Assignment
In exact form, set down only those lines of the material that run from its first line to the line with "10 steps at", inclusive.

Dataset excerpt
►
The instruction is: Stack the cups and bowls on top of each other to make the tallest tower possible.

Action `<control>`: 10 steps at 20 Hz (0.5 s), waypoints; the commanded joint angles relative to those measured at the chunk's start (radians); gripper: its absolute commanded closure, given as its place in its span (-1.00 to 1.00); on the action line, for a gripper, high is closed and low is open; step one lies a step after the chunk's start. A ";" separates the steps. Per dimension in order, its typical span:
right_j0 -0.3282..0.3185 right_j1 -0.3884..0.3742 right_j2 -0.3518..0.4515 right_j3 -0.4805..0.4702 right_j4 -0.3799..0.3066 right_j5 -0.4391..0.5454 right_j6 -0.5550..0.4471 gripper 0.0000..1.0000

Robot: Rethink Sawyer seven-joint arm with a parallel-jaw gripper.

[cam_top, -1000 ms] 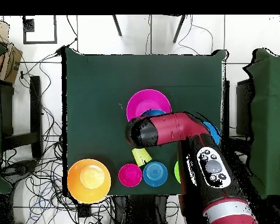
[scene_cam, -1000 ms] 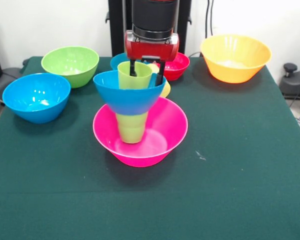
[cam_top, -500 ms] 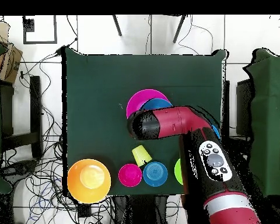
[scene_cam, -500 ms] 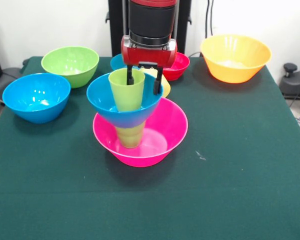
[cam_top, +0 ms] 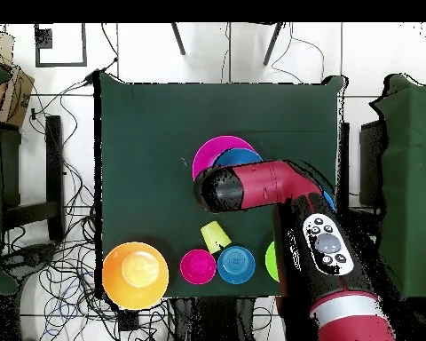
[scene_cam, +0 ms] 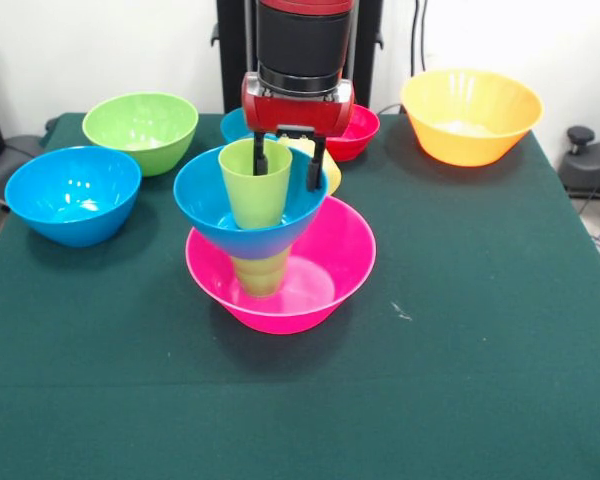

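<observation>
The tower stands mid-table: a wide pink bowl [scene_cam: 325, 275] holds a green cup [scene_cam: 260, 272], a blue bowl [scene_cam: 205, 200] rests on that cup, and a second green cup [scene_cam: 252, 195] stands in the blue bowl. My gripper [scene_cam: 287, 165] hangs over the tower's far side, open. One finger [scene_cam: 260, 155] shows inside the top cup. The other finger [scene_cam: 316, 168] is outside the cup, above the blue bowl. A yellow cup [scene_cam: 329, 175] lies behind the tower. From overhead, the arm [cam_top: 252, 188] covers most of the pink bowl [cam_top: 212, 155] and the blue bowl [cam_top: 239, 157].
Loose bowls ring the far side: medium blue [scene_cam: 72, 192], green [scene_cam: 140, 125], small blue [scene_cam: 235, 122], small red [scene_cam: 355, 130] and large orange [scene_cam: 470, 112]. Overhead, the orange bowl [cam_top: 135, 275], red bowl [cam_top: 198, 266], small blue bowl [cam_top: 236, 265] and yellow cup [cam_top: 215, 236] sit near the base.
Over the last second the blue bowl and top cup shifted left and settled lower, and the gripper moved slightly left and up. Almost nothing moved in the last half second.
</observation>
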 commanded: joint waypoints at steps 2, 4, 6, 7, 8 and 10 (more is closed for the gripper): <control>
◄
Worked solution
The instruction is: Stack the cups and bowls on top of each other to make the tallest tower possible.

Action `<control>`: 10 steps at 20 Hz (0.5 s), waypoints; the commanded joint angles relative to those measured at the chunk's start (radians); gripper: its absolute commanded closure, given as its place in its span (-1.00 to 1.00); on the action line, for a gripper, high is closed and low is open; step one lies a step after the chunk's start. A ";" separates the steps. Per dimension in order, its typical span:

Nothing more is needed for this answer.